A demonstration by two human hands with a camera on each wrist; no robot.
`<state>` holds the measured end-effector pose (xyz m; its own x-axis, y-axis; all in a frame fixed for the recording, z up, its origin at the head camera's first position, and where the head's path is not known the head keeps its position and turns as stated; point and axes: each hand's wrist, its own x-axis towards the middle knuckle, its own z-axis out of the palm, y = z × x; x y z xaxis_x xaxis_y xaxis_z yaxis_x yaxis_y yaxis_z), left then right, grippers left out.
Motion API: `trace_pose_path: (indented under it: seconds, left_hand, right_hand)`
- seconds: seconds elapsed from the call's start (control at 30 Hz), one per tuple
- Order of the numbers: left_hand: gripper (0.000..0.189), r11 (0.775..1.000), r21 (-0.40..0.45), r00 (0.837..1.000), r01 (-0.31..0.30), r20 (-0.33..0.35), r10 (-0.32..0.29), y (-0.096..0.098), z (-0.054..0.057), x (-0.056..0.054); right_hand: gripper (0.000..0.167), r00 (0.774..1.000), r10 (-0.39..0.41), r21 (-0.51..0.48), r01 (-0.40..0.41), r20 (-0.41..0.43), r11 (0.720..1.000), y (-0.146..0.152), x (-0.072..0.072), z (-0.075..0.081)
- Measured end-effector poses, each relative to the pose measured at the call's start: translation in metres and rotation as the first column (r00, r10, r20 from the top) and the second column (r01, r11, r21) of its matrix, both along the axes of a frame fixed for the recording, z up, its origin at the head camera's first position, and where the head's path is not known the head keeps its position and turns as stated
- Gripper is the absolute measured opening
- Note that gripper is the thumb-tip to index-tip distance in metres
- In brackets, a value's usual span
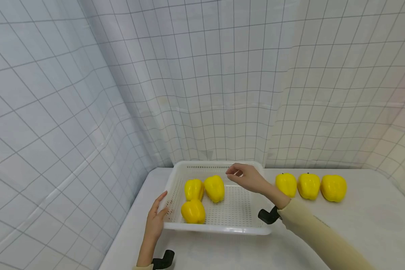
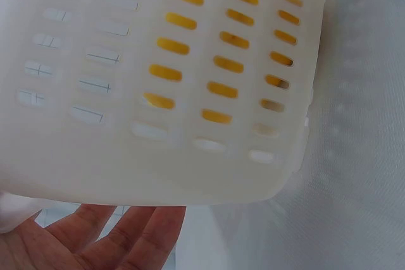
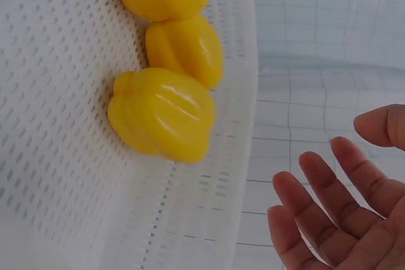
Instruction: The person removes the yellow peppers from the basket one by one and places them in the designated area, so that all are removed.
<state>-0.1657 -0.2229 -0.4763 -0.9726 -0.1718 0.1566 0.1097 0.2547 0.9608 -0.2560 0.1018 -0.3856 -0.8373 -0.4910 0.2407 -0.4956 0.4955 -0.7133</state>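
A white perforated plastic basket (image 1: 229, 229) stands on the table, with three yellow bell peppers (image 1: 193, 211) grouped in its left part. My left hand (image 1: 154, 221) holds the basket's left side, thumb over the rim and fingers along the outer wall. In the left wrist view the slotted wall (image 2: 126, 169) hides the fingertips of that hand (image 2: 120, 238). Above the basket's right half, my right hand (image 1: 248, 177) hangs with fingers loosely bent and nothing between them. The right wrist view shows its spread fingers (image 3: 323, 194) apart from the peppers (image 3: 164, 115).
Three more yellow bell peppers (image 1: 308, 186) sit in a row on the white table (image 1: 364, 225), right of the basket and beyond my right forearm. A white gridded curtain (image 1: 222, 93) rises behind the table and along its sides.
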Motion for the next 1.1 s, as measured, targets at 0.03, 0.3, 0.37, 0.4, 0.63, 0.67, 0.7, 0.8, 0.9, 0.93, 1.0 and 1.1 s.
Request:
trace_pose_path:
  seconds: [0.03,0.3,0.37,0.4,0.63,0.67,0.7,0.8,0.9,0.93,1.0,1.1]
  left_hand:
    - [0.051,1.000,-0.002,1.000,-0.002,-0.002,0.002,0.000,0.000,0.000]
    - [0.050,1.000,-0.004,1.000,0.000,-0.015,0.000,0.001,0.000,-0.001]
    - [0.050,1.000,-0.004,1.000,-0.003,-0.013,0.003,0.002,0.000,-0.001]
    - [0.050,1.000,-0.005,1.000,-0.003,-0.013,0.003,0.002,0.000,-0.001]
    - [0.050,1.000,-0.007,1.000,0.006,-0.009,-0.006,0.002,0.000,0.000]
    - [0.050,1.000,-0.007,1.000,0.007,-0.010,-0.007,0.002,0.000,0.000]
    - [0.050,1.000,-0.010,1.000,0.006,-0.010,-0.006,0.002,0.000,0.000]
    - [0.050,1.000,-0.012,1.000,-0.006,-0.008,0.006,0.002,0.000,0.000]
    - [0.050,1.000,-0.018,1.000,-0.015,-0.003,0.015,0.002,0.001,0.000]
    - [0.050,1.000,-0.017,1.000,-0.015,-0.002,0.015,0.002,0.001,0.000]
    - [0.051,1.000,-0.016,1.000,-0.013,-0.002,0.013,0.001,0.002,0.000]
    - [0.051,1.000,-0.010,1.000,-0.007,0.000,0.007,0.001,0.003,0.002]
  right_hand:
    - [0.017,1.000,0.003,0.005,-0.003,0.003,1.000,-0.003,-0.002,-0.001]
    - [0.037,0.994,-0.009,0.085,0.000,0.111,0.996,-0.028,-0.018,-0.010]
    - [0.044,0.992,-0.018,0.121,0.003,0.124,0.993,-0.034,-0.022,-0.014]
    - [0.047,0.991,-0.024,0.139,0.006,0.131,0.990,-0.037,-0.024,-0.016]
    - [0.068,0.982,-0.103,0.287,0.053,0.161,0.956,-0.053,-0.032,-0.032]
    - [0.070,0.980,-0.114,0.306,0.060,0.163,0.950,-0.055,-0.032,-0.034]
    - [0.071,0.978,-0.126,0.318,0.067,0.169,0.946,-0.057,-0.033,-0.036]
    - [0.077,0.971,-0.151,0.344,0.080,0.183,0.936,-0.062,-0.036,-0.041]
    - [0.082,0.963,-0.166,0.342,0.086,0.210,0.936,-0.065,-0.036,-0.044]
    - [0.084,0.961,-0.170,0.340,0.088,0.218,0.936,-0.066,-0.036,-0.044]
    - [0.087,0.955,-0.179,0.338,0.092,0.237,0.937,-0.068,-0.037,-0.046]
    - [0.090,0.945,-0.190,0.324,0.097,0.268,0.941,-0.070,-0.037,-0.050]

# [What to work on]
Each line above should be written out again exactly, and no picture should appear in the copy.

# [Answer to this task]
A demonstration by two human hands with a camera on each wrist; no robot.
`<state>` holds the measured end-effector pose (xyz m; its own x-axis, y-axis; all in a frame fixed for the recording, z up, its origin at the head camera's first position, and where the head's path is not known the head keeps its position and turns as stated; point and axes: each hand's wrist, its own x-axis towards the middle knuckle, its own z-axis out of the palm, y = z × x; x y z xaxis_x xaxis_y xaxis_z yaxis_x yaxis_y yaxis_z), left then right, grippers left out.
Motion API: `trace_pose_path: (indented under it: seconds, left_hand, right_hand)`
- seconds: seconds elapsed from the call's start (control at 30 Hz), one per tuple
- Order of the numbers: left_hand: gripper (0.000..0.189), r11 (0.775..1.000), r21 (-0.40..0.45), r00 (0.837..1.000), r01 (-0.31..0.30), r20 (-0.33..0.35), r10 (-0.32..0.29), y (-0.096..0.098), z (-0.054..0.057), x (-0.056..0.054); right_hand: gripper (0.000..0.167), r00 (0.774..1.000), r10 (-0.39..0.41), r21 (-0.51..0.48), r01 (-0.40..0.41), r20 (-0.41..0.43), r11 (0.720..1.000), y (-0.146..0.152), x (-0.072..0.072), z (-0.075..0.081)
- Measured end-effector poses, each relative to the pose measured at the call's start: translation in metres and rotation as the first column (r00, r10, r20 from the top) and the second column (r01, r11, r21) of its matrix, both along the axes of a frame fixed for the recording, z up, its origin at the head camera's first position, and where the head's path is not known the head keeps its position and turns as stated
- Gripper is the absolute measured opening
- Note that gripper is the thumb-tip to index-tip distance in metres
- In brackets, a value's usual span
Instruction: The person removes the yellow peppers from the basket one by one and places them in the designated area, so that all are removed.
<state>-0.1657 -0.2229 -0.4763 -0.9726 -0.1718 0.1566 0.1097 0.2547 0.9608 -0.2560 0.1018 -0.3856 -0.8373 -0.4910 0.2407 -0.4956 0.4955 -0.7133</state>
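A white perforated plastic basket (image 1: 229, 229) stands on the table, with three yellow bell peppers (image 1: 193, 211) grouped in its left part. My left hand (image 1: 154, 221) holds the basket's left side, thumb over the rim and fingers along the outer wall. In the left wrist view the slotted wall (image 2: 126, 169) hides the fingertips of that hand (image 2: 120, 238). Above the basket's right half, my right hand (image 1: 248, 177) hangs with fingers loosely bent and nothing between them. The right wrist view shows its spread fingers (image 3: 323, 194) apart from the peppers (image 3: 164, 115).
Three more yellow bell peppers (image 1: 308, 186) sit in a row on the white table (image 1: 364, 225), right of the basket and beyond my right forearm. A white gridded curtain (image 1: 222, 93) rises behind the table and along its sides.
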Motion for the next 1.1 s, as measured, targets at 0.03, 0.3, 0.37, 0.4, 0.63, 0.67, 0.7, 0.8, 0.9, 0.93, 1.0 and 1.1 s.
Request:
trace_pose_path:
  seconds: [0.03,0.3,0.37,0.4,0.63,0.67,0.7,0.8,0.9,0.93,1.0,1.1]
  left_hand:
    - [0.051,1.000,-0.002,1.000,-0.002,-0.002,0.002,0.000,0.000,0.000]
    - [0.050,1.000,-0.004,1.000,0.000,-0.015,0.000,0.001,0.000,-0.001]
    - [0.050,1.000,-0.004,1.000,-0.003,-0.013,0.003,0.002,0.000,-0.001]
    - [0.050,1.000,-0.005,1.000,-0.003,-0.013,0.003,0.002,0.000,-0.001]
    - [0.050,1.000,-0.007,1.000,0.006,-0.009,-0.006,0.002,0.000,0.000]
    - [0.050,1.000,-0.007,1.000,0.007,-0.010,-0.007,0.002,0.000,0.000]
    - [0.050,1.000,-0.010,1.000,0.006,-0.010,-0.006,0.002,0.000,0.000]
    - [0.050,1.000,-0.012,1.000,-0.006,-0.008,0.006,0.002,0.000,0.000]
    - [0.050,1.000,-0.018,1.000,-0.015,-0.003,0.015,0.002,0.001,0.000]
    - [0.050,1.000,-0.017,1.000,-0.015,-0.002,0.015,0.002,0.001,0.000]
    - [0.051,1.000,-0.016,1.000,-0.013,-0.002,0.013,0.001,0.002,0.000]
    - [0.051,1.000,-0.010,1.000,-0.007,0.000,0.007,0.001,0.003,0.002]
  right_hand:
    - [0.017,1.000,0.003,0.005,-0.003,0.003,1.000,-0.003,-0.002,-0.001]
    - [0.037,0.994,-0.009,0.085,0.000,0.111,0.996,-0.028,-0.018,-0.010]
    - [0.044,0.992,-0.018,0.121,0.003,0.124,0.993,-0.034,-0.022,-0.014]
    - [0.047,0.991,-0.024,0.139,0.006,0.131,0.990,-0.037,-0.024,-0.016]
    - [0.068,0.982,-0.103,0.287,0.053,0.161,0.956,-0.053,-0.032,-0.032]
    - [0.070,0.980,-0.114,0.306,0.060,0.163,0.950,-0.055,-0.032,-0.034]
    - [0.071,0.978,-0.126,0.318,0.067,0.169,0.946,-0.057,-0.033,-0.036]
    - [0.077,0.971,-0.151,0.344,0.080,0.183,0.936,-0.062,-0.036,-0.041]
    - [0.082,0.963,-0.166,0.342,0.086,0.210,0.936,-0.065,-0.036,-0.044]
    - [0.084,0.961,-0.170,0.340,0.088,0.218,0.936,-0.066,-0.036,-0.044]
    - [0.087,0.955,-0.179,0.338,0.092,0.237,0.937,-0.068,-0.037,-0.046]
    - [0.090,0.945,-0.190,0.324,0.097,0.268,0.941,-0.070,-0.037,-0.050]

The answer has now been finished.